## Assignment
Quote the whole listing exactly. Leave the pictures out of your copy.

>>

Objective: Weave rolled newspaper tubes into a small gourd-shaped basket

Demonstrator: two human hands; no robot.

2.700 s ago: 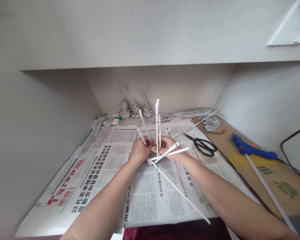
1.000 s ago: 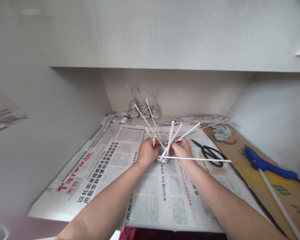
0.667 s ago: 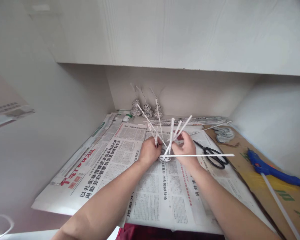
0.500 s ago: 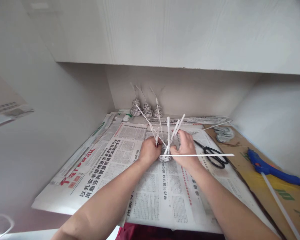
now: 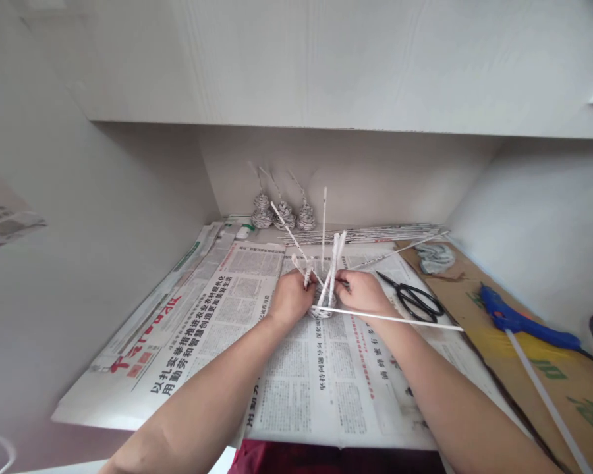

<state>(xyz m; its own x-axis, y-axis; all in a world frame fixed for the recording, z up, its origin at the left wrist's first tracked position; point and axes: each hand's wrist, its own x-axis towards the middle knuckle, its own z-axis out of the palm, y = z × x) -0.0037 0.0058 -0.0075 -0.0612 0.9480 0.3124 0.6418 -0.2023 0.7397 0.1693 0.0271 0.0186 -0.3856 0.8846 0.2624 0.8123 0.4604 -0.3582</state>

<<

## Task response
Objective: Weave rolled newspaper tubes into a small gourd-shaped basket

Demonstrator: two human hands; no robot.

2.700 s ago: 
1.000 s ago: 
0.667 s ago: 
0.500 s ago: 
now: 

<state>(xyz m; its own x-axis, y-axis; all in a world frame fixed for the recording, z up, its origin at the left wrist's first tracked position; point and axes: each hand's wrist, its own x-axis towards the middle knuckle, its own z-axis out of the palm, y = z × x) -0.0037 0.0058 -0.0075 -0.0612 0.9480 0.3124 0.6418 -0.2023 0.7397 0.1693 0.0271 0.0186 -0.3856 0.8846 0.2624 0.8123 0.4604 -0.3582</state>

There is no more to add to the answer.